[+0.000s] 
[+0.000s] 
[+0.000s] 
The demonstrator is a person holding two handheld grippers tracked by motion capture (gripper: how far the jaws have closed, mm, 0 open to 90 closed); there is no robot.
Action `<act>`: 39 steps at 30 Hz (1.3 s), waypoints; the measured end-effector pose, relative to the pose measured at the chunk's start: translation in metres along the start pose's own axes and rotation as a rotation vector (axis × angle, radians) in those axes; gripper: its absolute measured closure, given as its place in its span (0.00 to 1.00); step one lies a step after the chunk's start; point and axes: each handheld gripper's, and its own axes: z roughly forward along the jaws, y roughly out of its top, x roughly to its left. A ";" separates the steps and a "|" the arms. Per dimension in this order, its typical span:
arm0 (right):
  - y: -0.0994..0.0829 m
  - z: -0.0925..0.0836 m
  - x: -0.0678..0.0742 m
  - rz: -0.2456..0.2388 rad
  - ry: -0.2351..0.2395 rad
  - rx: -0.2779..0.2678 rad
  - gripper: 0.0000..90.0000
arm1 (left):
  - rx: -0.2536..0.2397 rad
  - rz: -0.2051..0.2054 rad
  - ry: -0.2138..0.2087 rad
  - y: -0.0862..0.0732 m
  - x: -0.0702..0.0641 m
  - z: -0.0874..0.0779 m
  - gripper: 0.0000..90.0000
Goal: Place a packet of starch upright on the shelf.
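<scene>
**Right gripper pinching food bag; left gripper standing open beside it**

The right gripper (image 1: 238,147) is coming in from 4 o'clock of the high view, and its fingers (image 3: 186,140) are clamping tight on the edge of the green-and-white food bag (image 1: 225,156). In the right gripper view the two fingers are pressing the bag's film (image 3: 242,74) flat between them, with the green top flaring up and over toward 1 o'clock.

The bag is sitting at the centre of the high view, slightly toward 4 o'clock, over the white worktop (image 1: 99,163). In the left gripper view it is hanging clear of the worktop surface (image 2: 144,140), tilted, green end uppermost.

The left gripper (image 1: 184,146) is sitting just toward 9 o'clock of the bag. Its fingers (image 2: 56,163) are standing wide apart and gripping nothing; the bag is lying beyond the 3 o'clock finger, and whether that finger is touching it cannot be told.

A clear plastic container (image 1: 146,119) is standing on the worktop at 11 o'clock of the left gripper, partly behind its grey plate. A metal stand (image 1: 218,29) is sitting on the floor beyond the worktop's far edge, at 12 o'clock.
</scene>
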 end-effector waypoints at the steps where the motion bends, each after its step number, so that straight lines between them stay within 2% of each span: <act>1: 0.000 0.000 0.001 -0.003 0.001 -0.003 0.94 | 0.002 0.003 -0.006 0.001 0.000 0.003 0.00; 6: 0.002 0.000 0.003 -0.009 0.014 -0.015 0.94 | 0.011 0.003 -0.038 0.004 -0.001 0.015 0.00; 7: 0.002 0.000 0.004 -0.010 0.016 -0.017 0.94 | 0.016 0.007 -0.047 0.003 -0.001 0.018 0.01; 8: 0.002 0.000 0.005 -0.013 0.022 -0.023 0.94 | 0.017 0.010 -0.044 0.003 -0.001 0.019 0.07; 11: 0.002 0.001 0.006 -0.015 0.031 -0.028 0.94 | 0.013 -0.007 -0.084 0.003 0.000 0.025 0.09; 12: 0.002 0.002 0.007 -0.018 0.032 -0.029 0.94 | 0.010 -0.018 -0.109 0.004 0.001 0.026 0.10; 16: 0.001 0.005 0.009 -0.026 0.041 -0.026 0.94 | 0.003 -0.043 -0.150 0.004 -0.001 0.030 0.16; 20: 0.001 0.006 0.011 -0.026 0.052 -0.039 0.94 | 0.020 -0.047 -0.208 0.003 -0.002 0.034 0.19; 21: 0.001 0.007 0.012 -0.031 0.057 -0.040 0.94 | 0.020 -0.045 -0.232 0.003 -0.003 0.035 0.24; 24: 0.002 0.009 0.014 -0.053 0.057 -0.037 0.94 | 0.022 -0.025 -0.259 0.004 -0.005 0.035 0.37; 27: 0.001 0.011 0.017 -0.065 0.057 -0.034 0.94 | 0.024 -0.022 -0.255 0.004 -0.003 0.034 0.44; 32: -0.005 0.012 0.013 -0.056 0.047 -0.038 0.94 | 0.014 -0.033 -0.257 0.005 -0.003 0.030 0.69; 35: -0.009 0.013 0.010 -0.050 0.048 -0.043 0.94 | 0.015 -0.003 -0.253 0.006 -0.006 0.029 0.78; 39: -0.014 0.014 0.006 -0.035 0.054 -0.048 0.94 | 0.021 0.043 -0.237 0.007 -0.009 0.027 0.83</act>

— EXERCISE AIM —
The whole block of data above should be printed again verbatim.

— PROBLEM SOLUTION —
[+0.000s] 
[+0.000s] 
[+0.000s] 
The demonstrator is a person holding two handheld grippers tracked by motion capture (gripper: how far the jaws have closed, mm, 0 open to 90 closed); there is no robot.
Action `<act>`: 39 steps at 30 Hz (1.3 s), waypoints; the measured end-effector pose, relative to the pose measured at the chunk's start: translation in metres along the start pose's own axes and rotation as a rotation vector (axis × angle, radians) in those axes; gripper: its absolute measured closure, given as its place in its span (0.00 to 1.00); step one lies a step after the chunk's start; point and axes: each handheld gripper's, and its own axes: z roughly forward along the jaws, y roughly out of its top, x roughly to its left. A ";" separates the steps and a "|" the arms. Per dimension in this order, its typical span:
arm0 (right):
  - y: -0.0994..0.0829 m
  - z: -0.0925..0.0836 m
  - x: -0.0678..0.0742 m
  - rz: -0.2456..0.2388 rad
  - ry: -0.2351..0.2395 rad
  - rx: -0.2779..0.2678 rad
  - gripper: 0.0000..90.0000
arm1 (left):
  - rx: -0.2536..0.2397 rad
  - rz: -0.2051..0.2054 rad
  - ry: -0.2138..0.2087 rad
  - y: -0.0862..0.0732 m
  - x: -0.0702..0.0641 m
  - z: -0.0874..0.0779 m
  - gripper: 0.0000..90.0000
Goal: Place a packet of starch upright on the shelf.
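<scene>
**Right gripper pinching food bag; left gripper standing open beside it**

The right gripper (image 1: 238,147) is coming in from 4 o'clock of the high view, and its fingers (image 3: 186,140) are clamping tight on the edge of the green-and-white food bag (image 1: 225,156). In the right gripper view the two fingers are pressing the bag's film (image 3: 242,74) flat between them, with the green top flaring up and over toward 1 o'clock.

The bag is sitting at the centre of the high view, slightly toward 4 o'clock, over the white worktop (image 1: 99,163). In the left gripper view it is hanging clear of the worktop surface (image 2: 144,140), tilted, green end uppermost.

The left gripper (image 1: 184,146) is sitting just toward 9 o'clock of the bag. Its fingers (image 2: 56,163) are standing wide apart and gripping nothing; the bag is lying beyond the 3 o'clock finger, and whether that finger is touching it cannot be told.

A clear plastic container (image 1: 146,119) is standing on the worktop at 11 o'clock of the left gripper, partly behind its grey plate. A metal stand (image 1: 218,29) is sitting on the floor beyond the worktop's far edge, at 12 o'clock.
</scene>
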 end-effector waypoints at the steps where the motion bends, each after its step number, so that straight lines between them stay within 2% of each span: <act>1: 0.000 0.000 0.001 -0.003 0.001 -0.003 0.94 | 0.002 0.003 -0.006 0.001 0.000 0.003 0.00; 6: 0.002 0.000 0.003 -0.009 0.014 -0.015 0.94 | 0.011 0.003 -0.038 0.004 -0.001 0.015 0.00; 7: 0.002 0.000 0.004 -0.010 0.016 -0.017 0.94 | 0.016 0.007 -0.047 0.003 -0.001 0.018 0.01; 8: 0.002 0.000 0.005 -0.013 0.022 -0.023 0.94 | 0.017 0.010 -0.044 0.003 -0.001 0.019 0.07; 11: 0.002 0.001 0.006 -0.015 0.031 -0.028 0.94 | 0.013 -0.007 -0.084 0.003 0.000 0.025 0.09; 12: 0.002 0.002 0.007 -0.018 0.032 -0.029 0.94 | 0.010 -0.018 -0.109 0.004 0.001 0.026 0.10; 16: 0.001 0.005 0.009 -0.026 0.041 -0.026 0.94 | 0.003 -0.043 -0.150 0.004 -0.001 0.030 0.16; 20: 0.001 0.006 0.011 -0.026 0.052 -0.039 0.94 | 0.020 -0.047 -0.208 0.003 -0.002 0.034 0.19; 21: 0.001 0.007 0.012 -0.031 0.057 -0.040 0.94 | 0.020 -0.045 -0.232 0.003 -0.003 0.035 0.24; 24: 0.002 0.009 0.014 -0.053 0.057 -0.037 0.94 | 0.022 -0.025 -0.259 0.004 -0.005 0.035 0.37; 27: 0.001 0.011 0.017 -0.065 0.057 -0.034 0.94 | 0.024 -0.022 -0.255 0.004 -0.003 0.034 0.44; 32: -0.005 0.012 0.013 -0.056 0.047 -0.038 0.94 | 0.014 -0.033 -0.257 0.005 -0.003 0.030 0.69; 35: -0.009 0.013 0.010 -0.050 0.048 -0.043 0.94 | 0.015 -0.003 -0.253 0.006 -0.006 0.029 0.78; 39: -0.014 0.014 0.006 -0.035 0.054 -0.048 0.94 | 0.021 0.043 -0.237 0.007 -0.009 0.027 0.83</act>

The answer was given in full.